The ratings agency S&P wants political risk eliminated, and another debt ceiling debate in a year won't accomplish that goal
Not all plans to raise the debt ceiling will be blessed by the rating agencies. Earlier this month, rating agency Moody's said that a deal must also include a long-term deficit plan, making clear that the tricky plan devised by Senate Minority Leader Mitch McConnell (R-KY) wouldn't cut it. The other rating agency Standard and Poor's has taken a different stand, saying that House Speaker John Boehner's (R-OH) plan might not prevent downgrade. S&P is concerned about the plan's failure to eliminate political risk.
Here's a clip from CNBC explaining S&P's view (via Think Progress):
So why won't the Boehner plan clear the agency's hurdle? Simple: it isn't a long-term solution to the debt ceiling problem. It doesn't raise the limit by enough to get the U.S. through the 2012 election. S&P does not want to see Congress embroiled in another debt ceiling debate a year from now -- especially not in the midst of an election campaign, when the stakes will be even higher and Congress will be even slower-moving.
S&P has actually been clear on this point since it started grumbling about U.S. debt back in April. At that time, its decision to put the U.S. debt on negative outlook was inspired by what it observed to be a poisonous partisan climate in Washington. It took the parties' unwillingness to compromise on the budget as a scary sign of things to come. The rating agency appears to have gotten this one right, as a having a debt ceiling deal in place by the August 2nd deadline now looks less and less likely.

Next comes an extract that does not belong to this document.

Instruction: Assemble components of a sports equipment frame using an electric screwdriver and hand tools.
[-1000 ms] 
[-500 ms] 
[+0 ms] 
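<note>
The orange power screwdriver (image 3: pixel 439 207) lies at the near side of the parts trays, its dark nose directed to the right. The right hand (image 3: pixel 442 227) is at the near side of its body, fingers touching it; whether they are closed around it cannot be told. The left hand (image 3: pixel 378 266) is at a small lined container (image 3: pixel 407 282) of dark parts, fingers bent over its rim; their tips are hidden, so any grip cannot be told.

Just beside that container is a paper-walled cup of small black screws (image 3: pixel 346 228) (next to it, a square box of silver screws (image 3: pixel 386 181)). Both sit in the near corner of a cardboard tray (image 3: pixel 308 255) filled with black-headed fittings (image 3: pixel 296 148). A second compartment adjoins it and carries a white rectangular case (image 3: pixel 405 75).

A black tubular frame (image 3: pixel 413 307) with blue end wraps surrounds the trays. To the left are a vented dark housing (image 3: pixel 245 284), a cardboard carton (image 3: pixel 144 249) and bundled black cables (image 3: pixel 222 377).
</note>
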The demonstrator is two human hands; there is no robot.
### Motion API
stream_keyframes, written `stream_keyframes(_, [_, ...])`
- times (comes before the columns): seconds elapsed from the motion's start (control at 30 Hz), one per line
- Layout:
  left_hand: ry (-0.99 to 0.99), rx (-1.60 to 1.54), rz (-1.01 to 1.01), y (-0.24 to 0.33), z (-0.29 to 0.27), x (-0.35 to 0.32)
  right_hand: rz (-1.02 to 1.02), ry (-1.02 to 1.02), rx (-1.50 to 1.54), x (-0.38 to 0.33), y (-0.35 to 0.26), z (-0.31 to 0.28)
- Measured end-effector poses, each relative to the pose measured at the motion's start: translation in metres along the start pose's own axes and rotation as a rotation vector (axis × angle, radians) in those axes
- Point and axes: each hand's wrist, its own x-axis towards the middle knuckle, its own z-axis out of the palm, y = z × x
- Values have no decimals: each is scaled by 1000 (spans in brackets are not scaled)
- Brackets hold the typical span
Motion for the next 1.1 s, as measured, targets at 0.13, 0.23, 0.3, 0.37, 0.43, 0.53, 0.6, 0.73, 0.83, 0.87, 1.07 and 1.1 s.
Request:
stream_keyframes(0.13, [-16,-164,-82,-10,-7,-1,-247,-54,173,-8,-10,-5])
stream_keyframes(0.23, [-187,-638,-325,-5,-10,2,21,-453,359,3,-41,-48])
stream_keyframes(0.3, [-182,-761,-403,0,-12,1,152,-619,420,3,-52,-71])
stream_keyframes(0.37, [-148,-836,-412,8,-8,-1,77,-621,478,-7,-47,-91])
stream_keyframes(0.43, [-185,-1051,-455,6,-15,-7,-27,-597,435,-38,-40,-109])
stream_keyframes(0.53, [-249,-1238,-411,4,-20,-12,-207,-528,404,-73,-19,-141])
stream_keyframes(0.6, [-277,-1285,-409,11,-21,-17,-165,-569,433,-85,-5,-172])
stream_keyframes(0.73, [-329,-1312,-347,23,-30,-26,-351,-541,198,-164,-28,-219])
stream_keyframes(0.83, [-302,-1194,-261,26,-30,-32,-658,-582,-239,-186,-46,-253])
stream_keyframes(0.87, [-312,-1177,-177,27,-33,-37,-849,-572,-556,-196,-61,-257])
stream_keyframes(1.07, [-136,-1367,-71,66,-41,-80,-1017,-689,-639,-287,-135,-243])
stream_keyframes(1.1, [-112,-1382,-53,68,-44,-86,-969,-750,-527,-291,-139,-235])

And remember, the debt ceiling crisis is entirely about political risk. No one has ever legitimately doubted the U.S.'s ability in the medium-term to fund more debt past the ceiling's current level. Washington turned this into a dire situation by failing to raise the debt ceiling. It now also must demonstrate a serious willingness to engage in long-term deficit reduction. But this debate made a broader deficit plan immediately necessary: partisan politics managed to showcase the dysfunction that infects Washington through the two parties' inability to agree on a clear path to fiscal responsibility for the U.S. This rightly concerns the agencies.
Downgrade would be just as bad as default, for reasons explained here. If a deal doesn't prevent downgrade, then it's a waste of time. Any credible plan must do three things: it must raise the debt ceiling, it must provide a credible long-term deficit reduction plan, and it must minimize political risk from the U.S.'s funding process. Any plan that fails to satisfy any of those three criteria will not prevent downgrade and should be discarded.